This paper reports on an unusual case of pleural epitheloid mesothelioma in a nine-month-old male, mixed breed dog. The dog was presented in-extremis and, on post mortem examination, multiple, exophytic, frequently pedunculated, yellowish-red, soft to firm masses ranging from 3 mm to 6 cm in diameter were diffusely distributed over, and attached to, the pericardial and parietal pleural surfaces. Microscopically, these masses consisted of round to partially polygonalshaped, anaplastic cells with minimal cytoplasm and hyperchromatic nuclei covering papillomatous projections or as part of more densely cellular masses. A supporting fibrovascular stroma and mitotic figures were also evident. Constituent tumour cells were labeled positively with antibodies against both vimentin and cytokeratin. In contrast, the same cells exhibited equivocal labeling with an antibody directed against calretinin antigen and did not label with antibodies against carcinoembryonic antigen (CEA) and milk fat globule-related antigen (MFGRA). Such tumours are rare in dogs, particularly in such a young animal.

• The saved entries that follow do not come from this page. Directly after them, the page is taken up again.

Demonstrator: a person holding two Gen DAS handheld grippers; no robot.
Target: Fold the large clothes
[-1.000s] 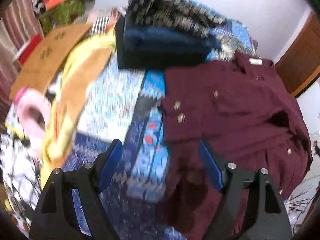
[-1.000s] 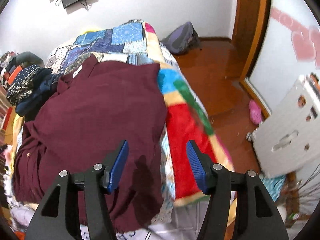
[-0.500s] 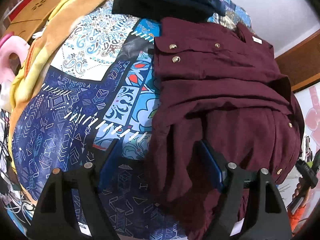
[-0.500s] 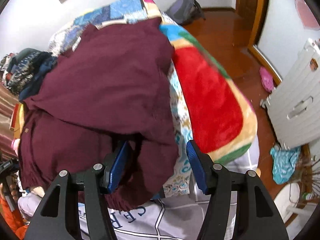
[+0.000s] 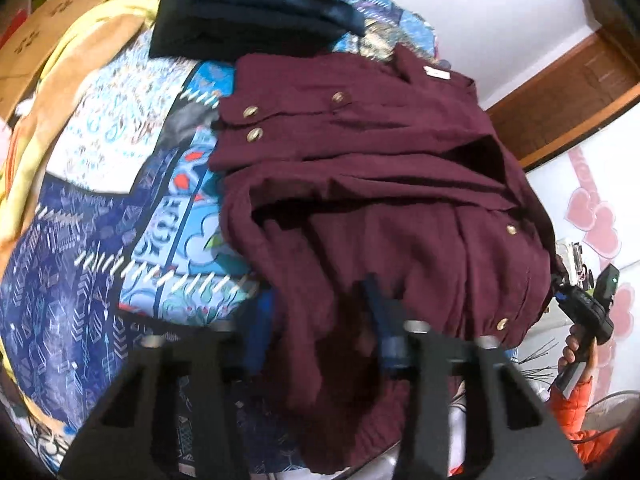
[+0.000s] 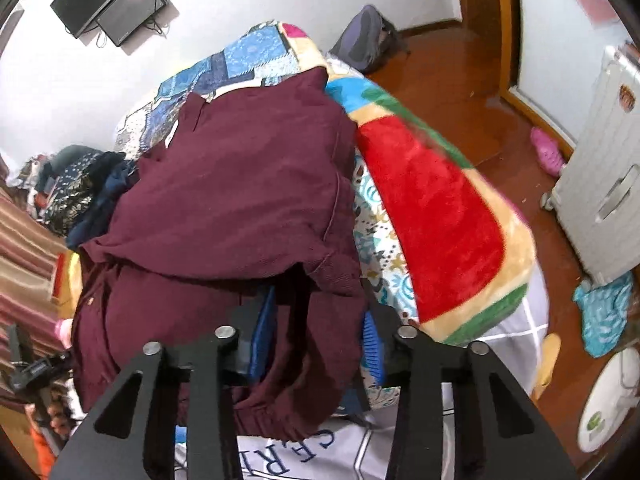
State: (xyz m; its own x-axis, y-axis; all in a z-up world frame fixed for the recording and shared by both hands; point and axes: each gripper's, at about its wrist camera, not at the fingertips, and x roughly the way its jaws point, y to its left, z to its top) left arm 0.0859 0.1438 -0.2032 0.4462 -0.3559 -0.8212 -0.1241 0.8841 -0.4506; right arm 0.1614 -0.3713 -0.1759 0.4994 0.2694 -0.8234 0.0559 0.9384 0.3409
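Your maroon shirt (image 5: 384, 184) lies on the bed (image 5: 100, 240), collar at the far end, hem nearest you, so its long axis runs straight away from both tongs. Your left tongs (image 5: 316, 328) straddle the near left hem corner, their blue pads spread with cloth bunched between them, not visibly pinched. Your right tongs (image 6: 316, 340) straddle the near right corner of the shirt (image 6: 240, 200) the same way. Neither hand is nearer; the fold likely runs hem toward collar.
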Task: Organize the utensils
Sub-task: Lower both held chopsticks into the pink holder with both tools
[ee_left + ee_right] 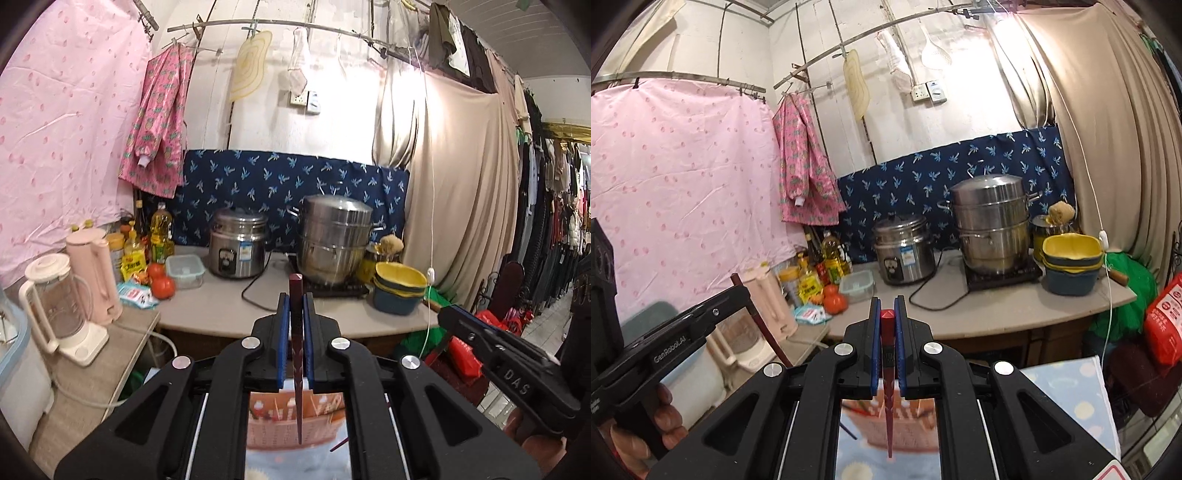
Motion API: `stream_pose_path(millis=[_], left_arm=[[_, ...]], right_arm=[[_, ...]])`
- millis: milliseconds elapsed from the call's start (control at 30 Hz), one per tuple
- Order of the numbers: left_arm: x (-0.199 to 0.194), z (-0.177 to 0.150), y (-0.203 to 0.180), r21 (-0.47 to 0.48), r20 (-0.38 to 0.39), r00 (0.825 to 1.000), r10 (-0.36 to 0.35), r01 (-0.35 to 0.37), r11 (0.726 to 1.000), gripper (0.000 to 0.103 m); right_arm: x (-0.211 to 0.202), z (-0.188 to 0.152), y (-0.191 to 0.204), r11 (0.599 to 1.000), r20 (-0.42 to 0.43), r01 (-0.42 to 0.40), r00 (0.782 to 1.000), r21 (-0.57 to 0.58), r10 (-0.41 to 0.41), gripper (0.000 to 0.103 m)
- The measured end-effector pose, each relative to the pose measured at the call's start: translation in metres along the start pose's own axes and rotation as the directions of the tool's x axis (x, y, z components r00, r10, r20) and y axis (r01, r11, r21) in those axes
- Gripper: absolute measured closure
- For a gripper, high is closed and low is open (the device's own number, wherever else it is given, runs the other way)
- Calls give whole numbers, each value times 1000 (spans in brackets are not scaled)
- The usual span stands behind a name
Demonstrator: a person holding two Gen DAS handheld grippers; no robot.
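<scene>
My left gripper [295,300] is shut on a dark brown chopstick [297,369] that stands upright between its blue pads [283,332], point down. Below it, blurred, sits a pink-orange woven basket [269,424] with several sticks in it. My right gripper [887,301] is shut on a red chopstick [888,398], also upright, over the same basket [912,424]. The right gripper [445,312] shows at the right of the left wrist view. In the right wrist view the left gripper [744,291], gripped by a hand [663,417], is at the left with its chopstick [761,325].
Ahead is a grey counter [221,314] with a rice cooker [238,245], a steel steamer pot [334,236], stacked yellow and blue bowls [399,288], tomatoes [162,286] and oil bottles [160,229]. A pink kettle [94,273] and a blender [55,295] stand on a side shelf at left.
</scene>
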State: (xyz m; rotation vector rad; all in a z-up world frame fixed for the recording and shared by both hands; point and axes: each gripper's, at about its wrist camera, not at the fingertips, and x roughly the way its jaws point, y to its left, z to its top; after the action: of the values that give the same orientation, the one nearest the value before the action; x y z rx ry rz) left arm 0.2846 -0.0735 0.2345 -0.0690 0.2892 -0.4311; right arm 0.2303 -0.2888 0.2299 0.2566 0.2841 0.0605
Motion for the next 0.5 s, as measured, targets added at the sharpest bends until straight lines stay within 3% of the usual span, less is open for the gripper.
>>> stream_pose_path(millis=[200, 500], left_arm=[[52, 0, 1, 2, -1, 1000, 16, -16, 1000, 96], [116, -41, 20, -23, -106, 994, 26, -28, 999, 96]], right_arm=[[52, 7, -12, 999, 6, 11, 1000, 47, -11, 96], [119, -35, -28, 998, -102, 27, 995, 65, -20, 96]])
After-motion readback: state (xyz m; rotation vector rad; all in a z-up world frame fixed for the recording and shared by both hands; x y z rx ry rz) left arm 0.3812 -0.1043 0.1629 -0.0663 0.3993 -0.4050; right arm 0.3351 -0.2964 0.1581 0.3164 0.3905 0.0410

Mesotheliomas are tumours of low grade malignancy originating from mesothelial cells covering the coelomic cavities such as the pericardium, pleura, peritoneum and vaginal tunic. These tumours can have a localised to a more diffuse distribution and may present as multiple to coalescing nodular, and sessile to more pedunculated, structures [2, 14]. Factors implicated in the pathogenesis of this neoplasm include exposure to dusts such as those of asbestos, iron, or silica [2, 7, 14], in addition to viral or genetic factors [5, 4, 14]. In domestic animals, mesotheliomas are most frequently encountered in cattle and dogs, and occur most frequently as a congenital neoplasm in foetal or young cattle [26, 13, 28, 9, 14, 30]. In species other than cattle, the occurrence of this neoplasm positively correlates with age so that it is rarely described in young animals [2, 14, 17]. In consequence, the case reported here, which involves a nine-month-old dog, is very unusual and merits documentation.

Case report

A nine-month-old male, mixed breed dog was presented to the clinic of the Ankara University Faculty of Veterinary Medicine in-extremis and died before clinical examination could be performed. A clinical history provided by the owner indicated that the animal had been dull, weak and dyspnoeic for the previous week. At necropsy, approximately 200 ml of serosanguinous fluid containing yellowish-red masses up to 2 cm in diameter were observed in the thoracic cavity. Multiple to coalescing, exophytic, frequently pedunculated, yellowish-red, soft to firm masses ranging from 3 mm to 6 cm in diameter were diffusely distributed over, and attached to, the pericardial and parietal pleural surfaces (Figures 1 and 2). On cut section, clear fluid was noted within a number of the larger exophytic masses. The mediastinal lymph nodes were enlarged and, on cutsection, had wet surfaces. No other significant lesions were observed in the carcass.

Figure 1
figure 1

Diffuse distributed nodular, frequently pedunculated exophytic masses on pericardial and pleural surfaces.

Figure 2
figure 2

Multifocal exophytic masses on parietal pleura adjacent to costochondral junctions.

Samples of the lesions were fixed in 10% buffered formalin, and were processed for histological examination by routine methods and embedded in paraffin wax. The sections were cut 5 μm in thickness, mounted on glass slides and stained using the haematoxylin and eosin (HE) method. Further sections were dewaxed and rehydrated by routine methods for immunohistochemical staining as follows. Endogenous peroxidase activity in tissue sections was blocked by applying 0.3% hydrogen peroxide in methanol for 20 minutes, followed by treatment with pronase for 10 min at 40°C and incubation with normal goat serum for 20 min at 40°C. Test sections were then incubated for one hour at 40°C with each of the following monoclonal antibodies (all obtained from Dako/Denmark and all used at a 1:500 dilution) against vimentin: cytokeratin; carcinoembryonic antigen (CEA); calretinin; and, milk fat globule-related antigen (MFGRA). Sequential incubation with biotinylated goat anti-rabbit IgG and streptavidin-peroxidase reagent (Dako/Denmark) was then carried out. Colour labelling was developed by a final incubation step using 3-amino-9-ethyl-carbazole (AEC, Dako/Denmark) for five minutes at room temperature and sections were then counterstained with haematoxylin. Following each incubation step, sections were thoroughly washed with phosphate buffered saline (PBS) solution, except the step using normal goat sera. As a control step, sections were treated as above replacing the various primary antibodies with normal rabbit sera.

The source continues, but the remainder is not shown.